_TASK_: Check each line of the records for "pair"; collect those that have it.

------------------------

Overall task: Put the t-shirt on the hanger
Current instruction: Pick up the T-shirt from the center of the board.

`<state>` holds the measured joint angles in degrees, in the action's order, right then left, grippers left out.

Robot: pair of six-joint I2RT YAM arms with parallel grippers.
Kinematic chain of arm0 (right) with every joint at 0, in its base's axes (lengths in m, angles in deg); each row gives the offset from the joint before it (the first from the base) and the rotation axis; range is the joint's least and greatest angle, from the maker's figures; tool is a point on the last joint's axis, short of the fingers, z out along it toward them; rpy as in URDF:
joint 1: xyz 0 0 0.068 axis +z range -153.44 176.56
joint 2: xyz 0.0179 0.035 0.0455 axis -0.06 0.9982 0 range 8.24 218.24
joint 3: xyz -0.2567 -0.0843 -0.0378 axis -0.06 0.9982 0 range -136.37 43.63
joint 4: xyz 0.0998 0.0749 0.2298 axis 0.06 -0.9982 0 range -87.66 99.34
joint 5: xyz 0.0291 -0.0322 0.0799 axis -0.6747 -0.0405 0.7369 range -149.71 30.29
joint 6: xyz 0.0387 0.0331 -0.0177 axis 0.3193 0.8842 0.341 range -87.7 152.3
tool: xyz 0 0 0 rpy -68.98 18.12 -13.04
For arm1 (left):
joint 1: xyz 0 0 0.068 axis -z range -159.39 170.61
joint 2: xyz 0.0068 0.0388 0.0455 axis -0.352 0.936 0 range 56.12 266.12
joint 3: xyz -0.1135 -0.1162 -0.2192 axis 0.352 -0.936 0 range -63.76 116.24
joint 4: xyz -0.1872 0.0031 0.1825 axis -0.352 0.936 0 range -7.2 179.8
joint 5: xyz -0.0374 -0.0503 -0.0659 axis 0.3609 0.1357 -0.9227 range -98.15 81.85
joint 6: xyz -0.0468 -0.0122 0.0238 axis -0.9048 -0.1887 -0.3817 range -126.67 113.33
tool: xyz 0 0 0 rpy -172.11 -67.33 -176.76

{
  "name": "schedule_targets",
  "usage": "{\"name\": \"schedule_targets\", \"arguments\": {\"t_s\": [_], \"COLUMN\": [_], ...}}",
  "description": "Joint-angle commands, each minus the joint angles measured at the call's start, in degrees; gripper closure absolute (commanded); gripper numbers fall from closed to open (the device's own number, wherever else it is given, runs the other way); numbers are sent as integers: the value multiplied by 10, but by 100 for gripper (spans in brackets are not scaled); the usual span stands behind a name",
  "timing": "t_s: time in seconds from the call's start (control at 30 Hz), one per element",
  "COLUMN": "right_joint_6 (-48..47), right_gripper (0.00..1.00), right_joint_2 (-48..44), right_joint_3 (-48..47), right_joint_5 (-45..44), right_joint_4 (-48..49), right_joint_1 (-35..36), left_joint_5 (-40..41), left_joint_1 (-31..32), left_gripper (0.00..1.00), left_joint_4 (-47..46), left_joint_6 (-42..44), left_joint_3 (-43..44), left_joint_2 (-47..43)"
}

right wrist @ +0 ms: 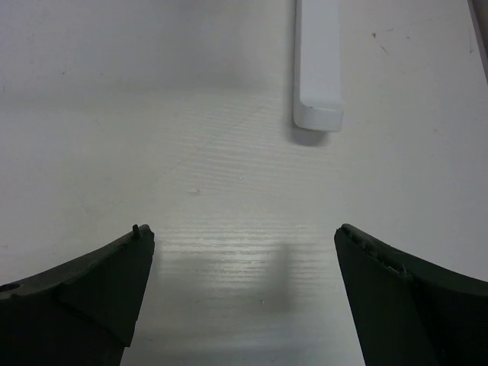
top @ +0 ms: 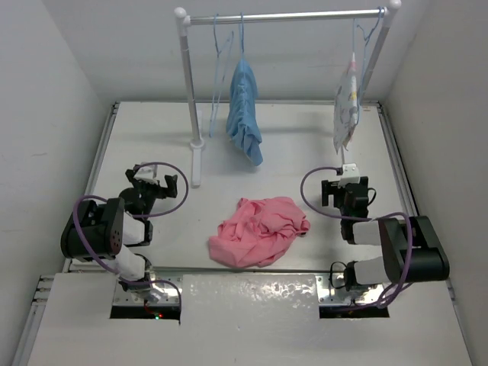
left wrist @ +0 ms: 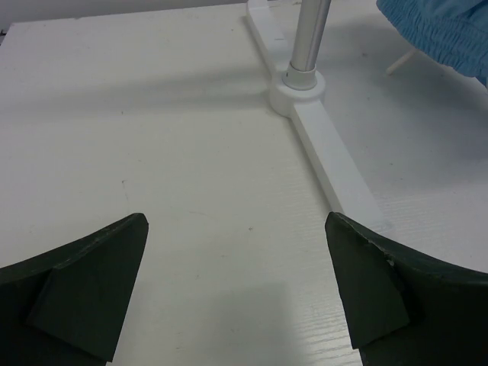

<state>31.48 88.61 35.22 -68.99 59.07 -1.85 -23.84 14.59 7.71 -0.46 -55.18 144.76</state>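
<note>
The salmon-pink t-shirt (top: 259, 230) lies crumpled on the table between the two arms, near the front edge. The empty light-blue wire hanger (top: 219, 69) hangs edge-on from the rail, just left of the blue garment. My left gripper (top: 155, 177) is open and empty, left of the shirt, facing the rack's left post; its jaws stand wide over bare table in the left wrist view (left wrist: 236, 225). My right gripper (top: 345, 184) is open and empty, right of the shirt; its jaws stand wide over bare table in the right wrist view (right wrist: 244, 232). Neither wrist view shows the shirt or the hanger.
A white clothes rack (top: 286, 17) stands at the back. A light-blue garment (top: 244, 110) hangs near its left post, a white patterned garment (top: 347, 107) at its right end. The left foot (left wrist: 328, 152) lies ahead of my left gripper, the right foot's end (right wrist: 318, 69) ahead of my right.
</note>
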Motion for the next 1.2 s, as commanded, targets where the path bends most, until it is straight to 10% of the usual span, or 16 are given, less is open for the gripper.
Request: {"name": "schedule_targets", "arguments": {"t_s": [0.0,0.13,0.27,0.37,0.57,0.73,1.0,1.13,1.17], "right_joint_6": [26,64,110,157,200,163,123,119,121], "right_gripper": [1,1,1,1,7,9,12,46,70], "right_joint_2": [-34,-73,-139,-183,-218,-207,-136,-107,-82], "right_joint_3": [-25,-59,-95,-112,-144,-159,-195,-188,-194], "right_joint_5": [-7,47,111,172,268,209,192,212,224], "right_joint_4": [-72,-147,-231,-290,-389,-451,-599,-569,-553], "right_joint_1": [-3,-3,-3,-2,22,148,260,290,295], "left_joint_5": [-1,-2,-6,-25,-224,-321,-342,-329,-324], "left_joint_1": [7,7,12,7,-16,-13,25,86,113], "left_gripper": [0,0,38,42,42,34,32,30,30], "left_joint_4": [-42,-40,-68,-100,611,898,1077,1104,1102], "left_joint_6": [6,6,13,0,202,403,497,505,499], "left_joint_3": [6,7,-14,-51,211,234,303,317,318], "left_joint_2": [-9,-9,-28,-85,-224,-270,-283,-276,-275]}}
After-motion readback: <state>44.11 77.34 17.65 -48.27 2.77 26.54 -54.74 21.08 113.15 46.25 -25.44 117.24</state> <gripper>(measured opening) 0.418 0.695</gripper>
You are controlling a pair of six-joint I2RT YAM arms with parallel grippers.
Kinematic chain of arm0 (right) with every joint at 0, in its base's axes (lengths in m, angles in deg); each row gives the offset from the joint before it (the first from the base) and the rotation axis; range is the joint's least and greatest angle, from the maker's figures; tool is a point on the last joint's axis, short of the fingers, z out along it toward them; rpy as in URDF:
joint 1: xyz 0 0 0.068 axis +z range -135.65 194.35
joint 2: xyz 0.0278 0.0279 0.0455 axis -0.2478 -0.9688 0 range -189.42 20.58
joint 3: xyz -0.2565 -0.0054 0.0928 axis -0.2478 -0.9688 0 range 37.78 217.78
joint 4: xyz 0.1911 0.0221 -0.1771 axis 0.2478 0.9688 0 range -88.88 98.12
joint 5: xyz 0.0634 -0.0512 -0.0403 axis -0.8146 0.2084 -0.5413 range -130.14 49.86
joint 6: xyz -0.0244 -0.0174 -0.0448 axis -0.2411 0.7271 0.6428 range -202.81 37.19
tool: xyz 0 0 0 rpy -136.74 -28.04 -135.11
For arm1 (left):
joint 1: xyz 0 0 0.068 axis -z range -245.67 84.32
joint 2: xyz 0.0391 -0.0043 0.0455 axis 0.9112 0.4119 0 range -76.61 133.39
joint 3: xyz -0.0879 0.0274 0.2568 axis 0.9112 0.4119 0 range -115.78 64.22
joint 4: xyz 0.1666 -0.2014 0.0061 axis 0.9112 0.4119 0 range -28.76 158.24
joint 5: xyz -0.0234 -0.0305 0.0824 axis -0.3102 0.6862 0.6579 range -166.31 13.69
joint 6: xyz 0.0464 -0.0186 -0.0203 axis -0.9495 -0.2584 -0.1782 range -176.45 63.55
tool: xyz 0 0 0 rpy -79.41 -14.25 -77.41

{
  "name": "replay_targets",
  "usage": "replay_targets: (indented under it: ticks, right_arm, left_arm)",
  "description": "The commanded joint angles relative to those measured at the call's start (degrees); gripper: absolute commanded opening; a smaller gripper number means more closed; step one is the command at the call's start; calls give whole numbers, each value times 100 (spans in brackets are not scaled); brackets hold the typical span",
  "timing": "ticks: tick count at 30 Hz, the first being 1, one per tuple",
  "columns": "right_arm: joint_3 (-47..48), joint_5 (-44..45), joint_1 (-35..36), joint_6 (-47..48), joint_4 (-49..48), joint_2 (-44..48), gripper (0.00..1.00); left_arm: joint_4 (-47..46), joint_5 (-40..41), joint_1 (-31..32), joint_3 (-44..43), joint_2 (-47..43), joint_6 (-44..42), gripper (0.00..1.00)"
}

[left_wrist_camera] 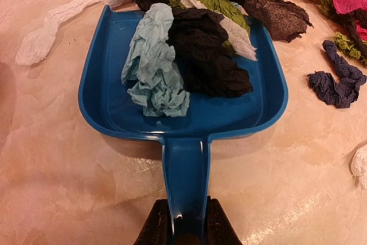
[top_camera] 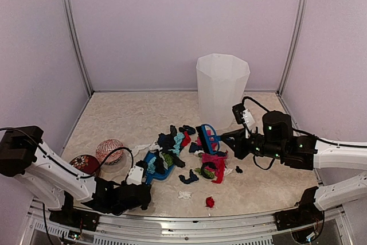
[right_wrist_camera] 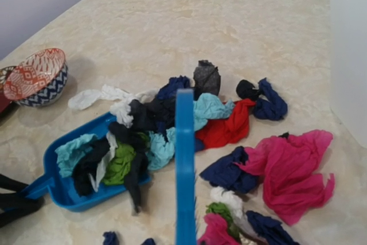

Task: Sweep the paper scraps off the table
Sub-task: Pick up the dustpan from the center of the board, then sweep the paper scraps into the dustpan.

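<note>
Step in hand: the brush (right_wrist_camera: 183, 159) is to push the paper scraps (left_wrist_camera: 200, 55) into the blue dustpan (left_wrist_camera: 103, 98), I judge.
Left gripper (left_wrist_camera: 186, 225): the jaws are closed on the end of the dustpan handle, one finger on each side of it.
Right gripper (top_camera: 238, 142): closed; it has the brush, whose blue handle stands up in the middle of the right wrist view.
Scraps: some teal, black, green and white ones lie already in the pan. Most lie on the table (left_wrist_camera: 57, 170) between the pan and the white bin (top_camera: 222, 87). One red scrap (top_camera: 210, 201) and one white scrap (top_camera: 184, 195) lie apart near the front edge.
How to do it well: hold the pan lip flat on the table, so nothing slides under. Sweep with short strokes toward the pan mouth. Do not tilt the pan, the pile is high.
Risk: light scraps can jump over the pan walls.
Bowl (right_wrist_camera: 37, 78): patterned, beside the pan, better not to touch.
Writing: no brand or label can be read.
</note>
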Motion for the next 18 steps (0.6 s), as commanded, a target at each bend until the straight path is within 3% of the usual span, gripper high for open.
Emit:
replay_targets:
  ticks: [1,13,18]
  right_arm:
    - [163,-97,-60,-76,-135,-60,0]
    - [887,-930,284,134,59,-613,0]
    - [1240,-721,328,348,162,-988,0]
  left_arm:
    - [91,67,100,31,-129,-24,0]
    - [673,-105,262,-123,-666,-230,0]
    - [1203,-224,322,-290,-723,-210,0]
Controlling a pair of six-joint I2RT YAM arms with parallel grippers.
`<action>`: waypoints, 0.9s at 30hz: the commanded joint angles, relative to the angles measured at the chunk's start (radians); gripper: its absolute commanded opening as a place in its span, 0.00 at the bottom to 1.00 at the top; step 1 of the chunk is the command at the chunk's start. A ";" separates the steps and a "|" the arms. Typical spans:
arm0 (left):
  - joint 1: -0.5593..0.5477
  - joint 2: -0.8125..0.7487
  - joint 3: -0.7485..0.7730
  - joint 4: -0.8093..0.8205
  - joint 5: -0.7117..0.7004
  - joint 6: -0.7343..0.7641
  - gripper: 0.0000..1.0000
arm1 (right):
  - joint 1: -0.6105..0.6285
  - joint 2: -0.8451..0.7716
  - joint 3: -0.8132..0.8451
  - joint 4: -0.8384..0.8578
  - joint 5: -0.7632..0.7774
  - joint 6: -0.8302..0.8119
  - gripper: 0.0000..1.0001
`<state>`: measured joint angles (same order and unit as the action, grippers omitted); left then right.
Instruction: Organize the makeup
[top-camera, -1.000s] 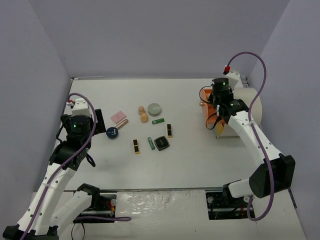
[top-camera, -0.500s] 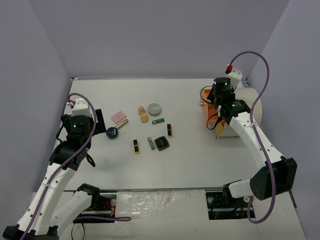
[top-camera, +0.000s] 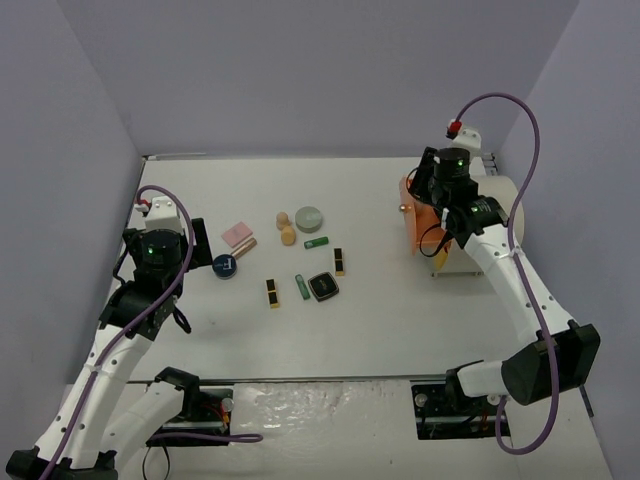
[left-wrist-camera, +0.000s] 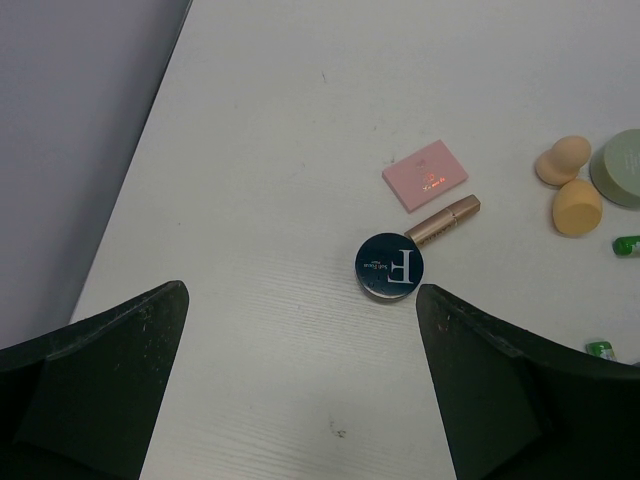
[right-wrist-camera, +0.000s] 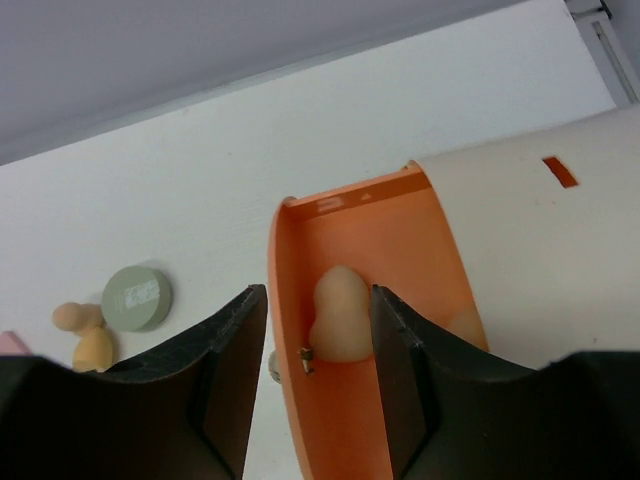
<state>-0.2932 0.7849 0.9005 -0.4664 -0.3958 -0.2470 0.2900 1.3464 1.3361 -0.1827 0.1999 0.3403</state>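
My right gripper (right-wrist-camera: 317, 296) hangs open over the pulled-out orange drawer (right-wrist-camera: 400, 230) of the cream drum (right-wrist-camera: 530, 240). A peach sponge (right-wrist-camera: 340, 315) lies in that drawer, below and between the jaws; the left jaw is outside the drawer wall. The other makeup lies mid-table: two peach sponges (top-camera: 285, 227), a green compact (top-camera: 309, 217), pink palette (top-camera: 237, 233), rose tube (top-camera: 244, 246), blue compact (left-wrist-camera: 389, 266), black compact (top-camera: 322, 286), two green tubes (top-camera: 316, 241) and two lipsticks (top-camera: 339, 261). My left gripper (left-wrist-camera: 300, 300) is wide open above bare table, just short of the blue compact.
The drum (top-camera: 492, 200) stands at the table's right edge with its drawer (top-camera: 418, 225) sticking out to the left. Grey walls close in the back and both sides. The table's left edge runs close to my left arm.
My right jaws have spread apart and the peach sponge now lies loose in the drawer. The right wrist has shifted slightly back and right. The left arm has not moved.
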 joint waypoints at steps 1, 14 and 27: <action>0.008 0.005 0.021 0.043 -0.001 -0.015 0.97 | 0.084 0.037 0.133 0.078 -0.119 -0.114 0.49; 0.013 0.000 0.022 0.040 -0.005 -0.016 0.97 | 0.342 0.415 0.299 0.120 -0.134 -0.123 0.64; 0.017 -0.001 0.020 0.043 -0.003 -0.020 0.97 | 0.477 0.797 0.418 0.254 0.006 0.040 0.63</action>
<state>-0.2848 0.7845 0.9005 -0.4687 -0.3958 -0.2478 0.7520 2.0956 1.6619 -0.0404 0.1226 0.3159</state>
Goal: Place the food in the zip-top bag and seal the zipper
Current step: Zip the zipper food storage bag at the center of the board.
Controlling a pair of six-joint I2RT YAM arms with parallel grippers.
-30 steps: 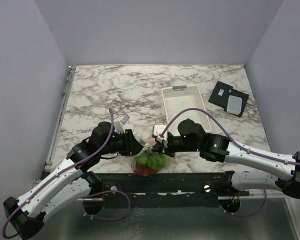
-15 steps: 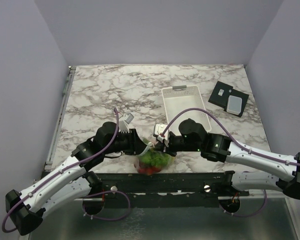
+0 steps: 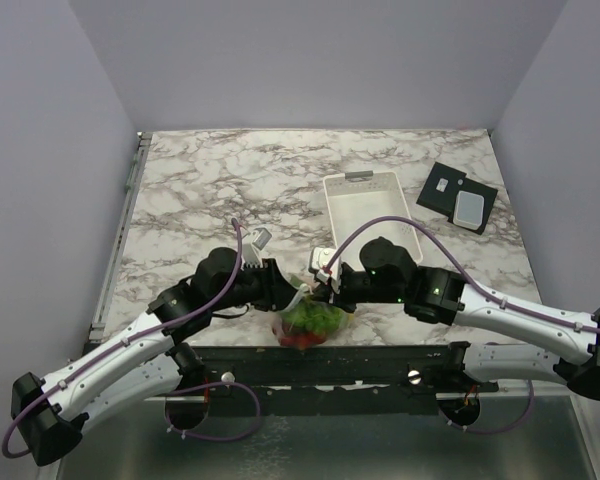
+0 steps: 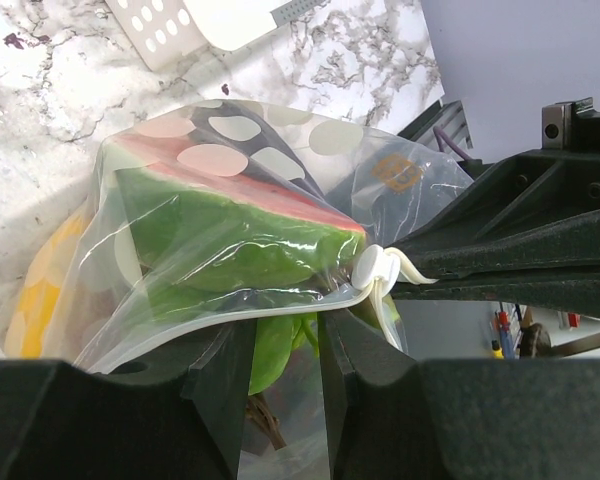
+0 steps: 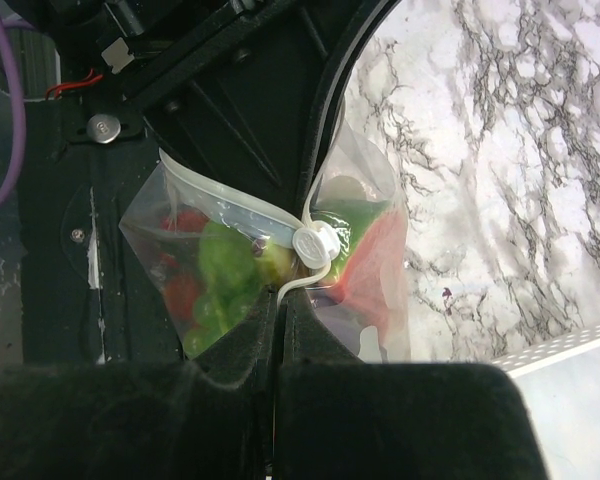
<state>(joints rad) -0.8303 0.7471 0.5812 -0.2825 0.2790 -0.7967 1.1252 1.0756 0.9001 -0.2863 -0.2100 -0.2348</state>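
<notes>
The zip-top bag (image 3: 310, 322) sits at the table's near edge, holding the food: a watermelon slice (image 4: 230, 235), a yellow piece (image 4: 40, 300), green pieces (image 5: 220, 270) and red ones (image 5: 185, 225). Its zipper (image 4: 230, 318) runs across to a white slider (image 4: 368, 268). My left gripper (image 4: 285, 330) is open, its fingers apart just under the zipper, with bag film and a green leaf showing in the gap. My right gripper (image 5: 281, 295) is shut on the zipper's white end strip right below the slider (image 5: 315, 243). In the top view both grippers meet over the bag.
A white perforated basket (image 3: 332, 205) stands behind the bag towards the right. A black flat item (image 3: 458, 197) lies at the far right. The bag overhangs the table's front edge above the dark frame (image 3: 380, 362).
My left arm has swung right, bringing its gripper closer to the slider and the right gripper. The bag has shifted slightly right. The right gripper has stayed shut.
</notes>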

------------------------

_RESULT OF THIS EXERCISE_:
Robot: pair of six-joint I2RT YAM arms with parallel grippers.
You are controlling a pair of six-joint I2RT YAM arms with parallel grippers.
Controlling a pair of six-joint I2RT YAM arms with parallel grippers.
Controlling a pair of six-joint I2RT YAM arms with parallel grippers.

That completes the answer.